Carter denuncia racismo en los ataques de la derecha a Obama
La crispación condiciona las reformas promovidas por el presidente
La Vanguardia, , 17-09-2009MARC BASSETS – Washington. Corresponsal
El presidente, consciente de que en EE. UU. la raza es un terreno fangoso, se desmarca de Carter
Ataques, recriminaciones, insultos: la crispación se ha adueñado de la política estadounidense. Si alguien creía que la elección de Barack Obama uniría al país y pondría fin a la polarización de los años de Bill Clinton y George W. Bush, se equivocaba. Casi un año después de las elecciones, el ambiente está emponzoñado. La crispación sobrevuela la ambiciosa agenda interior de Obama en ámbitos como la sanidad, el cambio climático y la economía.
Algunos conservadores ven detrás de los planes del presidente un intento de sovietizar EE. UU. Acusan al presidente de promover la eutanasia y el aborto, y también de intentar lavar el cerebro a los niños en las escuelas. Hay quien sostiene incluso que no es ciudadano estadounidense. El exabrupto de Joe Wilson, un congresista republicano de Carolina del Sur, durante el discurso de Obama la semana pasada, evidenció las divisiones. “¡Usted miente!”, le gritó Wilson al presidente. Después le llamó para pedir disculpas. Y Obama – el primer afroamericano en el cargo-las aceptó. Pero no se disculpó ante el Congreso. El martes, la Cámara de Representantes, dominada por los demócratas, respondió reprobando formalmente a Wilson.
Entonces los republicanos, acusados de crispar, acusaron a los demócratas de hacer lo mismo. El mismo día, el ex presidente Jimmy Carter lanzó una sospecha que pocas figuras públicas se atreven a mencionar. “Creo que una parte abrumadora de la animosidad intensa contra el presidente Barack Obama se basa en que es un hombre negro, un afroamericano”, dijo Carter, un demócrata del Sur derrotado en la guerra civil, que mantuvo la segregación hasta los años sesenta. “La inclinación racista aún existe. Es abominable, y me apena y preocupa profundamente”.

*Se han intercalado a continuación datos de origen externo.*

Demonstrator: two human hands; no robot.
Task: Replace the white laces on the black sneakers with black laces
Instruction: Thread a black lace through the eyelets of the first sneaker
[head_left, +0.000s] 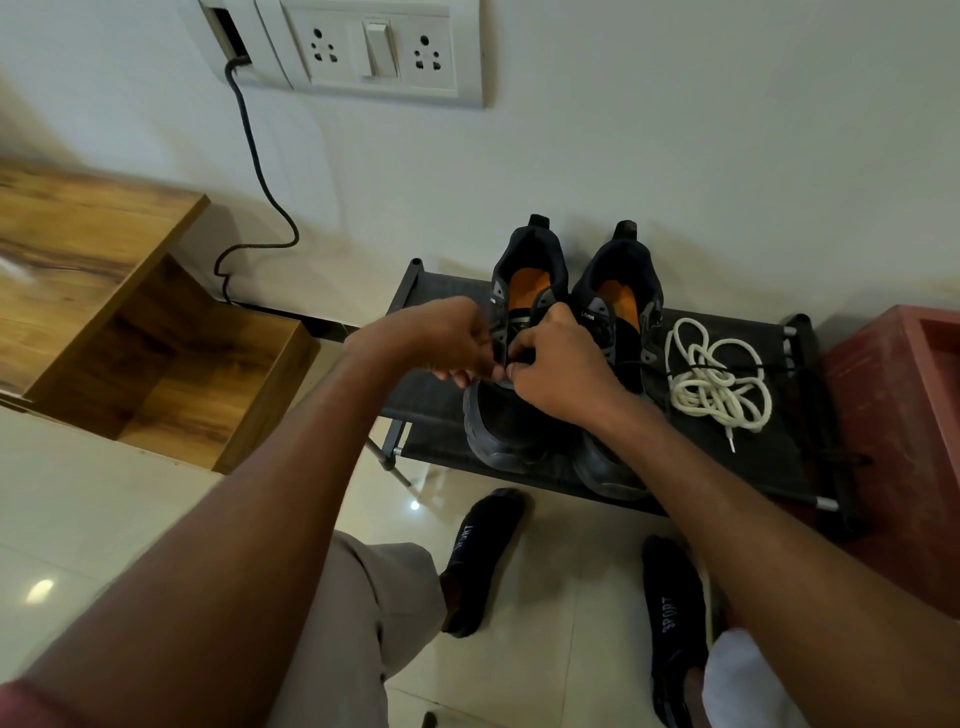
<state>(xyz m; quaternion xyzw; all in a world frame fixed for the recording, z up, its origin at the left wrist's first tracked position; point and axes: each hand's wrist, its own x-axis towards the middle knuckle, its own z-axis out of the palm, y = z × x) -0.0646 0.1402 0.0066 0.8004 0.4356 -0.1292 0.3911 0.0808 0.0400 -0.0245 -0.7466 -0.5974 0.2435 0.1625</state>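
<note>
Two black sneakers with orange insoles stand side by side on a low black rack (769, 457), toes toward me. Over the left sneaker (511, 421), both my hands meet at the lower eyelets. My left hand (449, 340) has its fingers curled and pinches something small and dark at the lacing, most likely the black lace. My right hand (558, 366) pinches at the same spot with thumb and fingers. The lace itself is mostly hidden by my fingers. The right sneaker (623, 306) is partly covered by my right wrist. A heap of white laces (714, 382) lies on the rack to its right, with a thin black lace (748, 368) across it.
A wooden cabinet (104, 291) with open shelves stands at the left. A red box (898, 405) sits to the right of the rack. A black cable (260, 176) hangs from the wall socket panel (363, 49). My socked feet (483, 561) rest on the tiled floor.
</note>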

Consciente de que en Estados Unidos las relaciones raciales son un terreno fangoso, Obama se desmarcó ayer de Carter. “El presidente no cree que las críticas estén basadas en el color de su piel”, zanjó su portavoz. Pero las palabras del ex presidente, cuyo legado – recesión, pesimismo, reveses diplomáticos-pocos reivindican, expresan una corriente de opinión extendida en la izquierda, que denuncia que ningún presidente ha sido sometido a ataques tan venenosos en tan poco tiempo. Según esta visión, la ira de los manifestantes que el fin de semana inundaron Washington, o de los ciudadanos que este verano reventaron mítines con congresistas, no se dirige contra la reforma sanitaria, sino contra la propia figura del presidente. “Hay gente que simplemente no puede creerse que un negro sea presidente, y que nunca lo aceptará”, escribió en The New York Times la columnista Maureen Dowd. “Durante dos siglos, el Sur ha temido que los negros y el Gobierno federal tomen el poder. Con Obama, tienen ambas cosas”. En la emisora NPR, el periodista Kai Wright apuntaba hace unos días que muchos de quienes protestan son blancos de clase obrera desbordados por la globalización. Pero otros, incluso en la izquierda, alertan del peligro de gritar “¡racismo!” cada vez que alguien critica al presidente. Una táctica que durante la campaña electoral sirvió para blindar al candidato ante los ataques.
Lo cierto es que no hay pruebas de racismo en las palabras de Wilson. En el pasado, congresista defendió el derecho a que la bandera confederada – símbolo con connotaciones racistas para muchos afroamericanos-ondease en el Capitolio de Carolina del Sur. Vilipendiado por la izquierda, Wilson se ha convertido en un héroe de los ultraconservadores. Los donativos para su campaña en el 2010 se han disparado. Su “¡usted miente!” es el nuevo grito de guerra contra Obama.